Hell, it looks like a melting Saab 9-5 wagon. :thumbdwn:


----------



## Alex Baumann (Dec 19, 2001)

TD said:


> *Hell, it looks like a melting Saab 9-5 wagon. :thumbdwn: *


:lmao:

LOL! You're right.


----------



## ZBB 325Ci (Dec 19, 2001)

Ooh... I like the Lincoln Blackwood-esque wood side panelling!  

That pick is not flattering... Hood panel gap is in a really awkward place (almost as bad as the e65 trunk gap from the side).

Bangle must go...


----------



## Kaz (Dec 21, 2001)

I hope that strip that looks like a Volvo D-piollar taillight is a disguise.


----------



## Mr. The Edge (Dec 19, 2001)

Look! It's a Bangle Butt on the hood!   


:bawling: :bawling:


----------



## ChrisTO (Jan 24, 2002)

front kidney looks like pontiac grand am...
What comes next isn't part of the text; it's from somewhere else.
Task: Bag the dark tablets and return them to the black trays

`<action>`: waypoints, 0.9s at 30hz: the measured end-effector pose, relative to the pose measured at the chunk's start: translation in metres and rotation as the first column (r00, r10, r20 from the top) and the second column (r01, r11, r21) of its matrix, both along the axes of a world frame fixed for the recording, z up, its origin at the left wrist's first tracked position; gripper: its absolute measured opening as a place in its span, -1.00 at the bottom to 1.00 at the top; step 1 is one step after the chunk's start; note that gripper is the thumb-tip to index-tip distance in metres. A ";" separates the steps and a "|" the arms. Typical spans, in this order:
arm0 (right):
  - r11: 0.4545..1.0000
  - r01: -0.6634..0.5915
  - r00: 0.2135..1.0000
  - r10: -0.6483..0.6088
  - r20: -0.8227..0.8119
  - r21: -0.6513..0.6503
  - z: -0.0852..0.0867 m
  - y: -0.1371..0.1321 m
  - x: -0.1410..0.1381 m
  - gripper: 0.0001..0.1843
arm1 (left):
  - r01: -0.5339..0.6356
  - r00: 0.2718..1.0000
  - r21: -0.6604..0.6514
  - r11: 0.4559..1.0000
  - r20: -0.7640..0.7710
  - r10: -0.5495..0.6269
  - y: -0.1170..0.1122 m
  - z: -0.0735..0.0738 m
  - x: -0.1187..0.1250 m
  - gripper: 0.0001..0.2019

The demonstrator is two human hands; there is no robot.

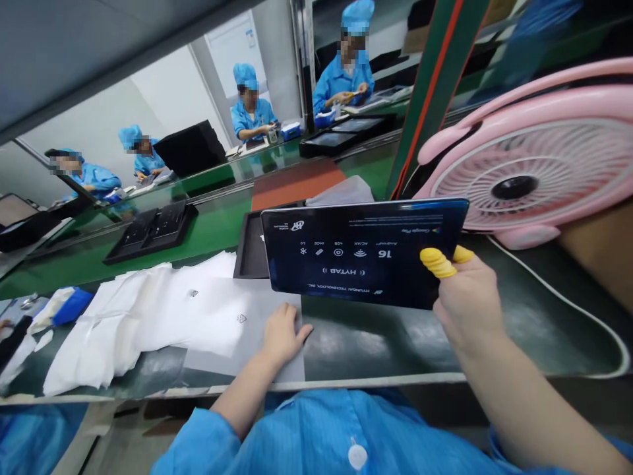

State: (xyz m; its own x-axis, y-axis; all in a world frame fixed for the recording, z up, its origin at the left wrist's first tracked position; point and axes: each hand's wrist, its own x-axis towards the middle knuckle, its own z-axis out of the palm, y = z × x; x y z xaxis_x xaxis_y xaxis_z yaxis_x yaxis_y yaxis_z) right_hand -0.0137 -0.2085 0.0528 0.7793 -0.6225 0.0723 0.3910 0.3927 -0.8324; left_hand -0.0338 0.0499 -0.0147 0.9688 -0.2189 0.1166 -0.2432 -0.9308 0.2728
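My right hand [467,300], with yellow finger cots on thumb and forefinger, pinches the right edge of a dark tablet [363,254] and holds it above the bench; white upside-down print shows on its film. My left hand [283,333] rests on a grey sheet [257,343] on the bench, fingers curled down at the sheet's upper edge. Left of that hand lies a spread of several white foam bags [148,316].
A black tray [250,247] sits behind the tablet, another black tray [151,231] on the green conveyor. A pink desk fan [534,158] stands at right, its white cord [568,300] looping across the mat. Several people in blue work across the line.
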 end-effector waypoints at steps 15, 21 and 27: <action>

again..where is that petition to oust Bangle?


----------



## Masskrug (Feb 11, 2003)

ChrisTO said:


> *front kidney looks like pontiac grand am...
> 
> again..where is that petition to oust Bangle? *


To truly resemble the Grand Am, the kidney grills would need to be placed lower than the headlights, a la the Z4.


----------



## Patrick (Dec 23, 2001)

TD said:


> *Hell, it looks like a melting Saab 9-5 wagon. :thumbdwn: *


No, it does not look that good.


----------



## jzdinan540i (Nov 22, 2002)

Thanks for ruining my morning  
That's it I am done with new BMW's.


----------



## RobertV (Feb 13, 2003)

If this pic is even close to the actual production unit, I'm with JZ. Audi S4/S6 Avant here I come. It is really a shame. I have even grown to like the new 7 in T Silver with sport package (I can not believe I really just admitted that.) But this wagon is just plain ugly. Does GM own BMW now? I know they don't, but it sure looks like all the design for this baby is from their camp, Saab, Pontiac, etc.


----------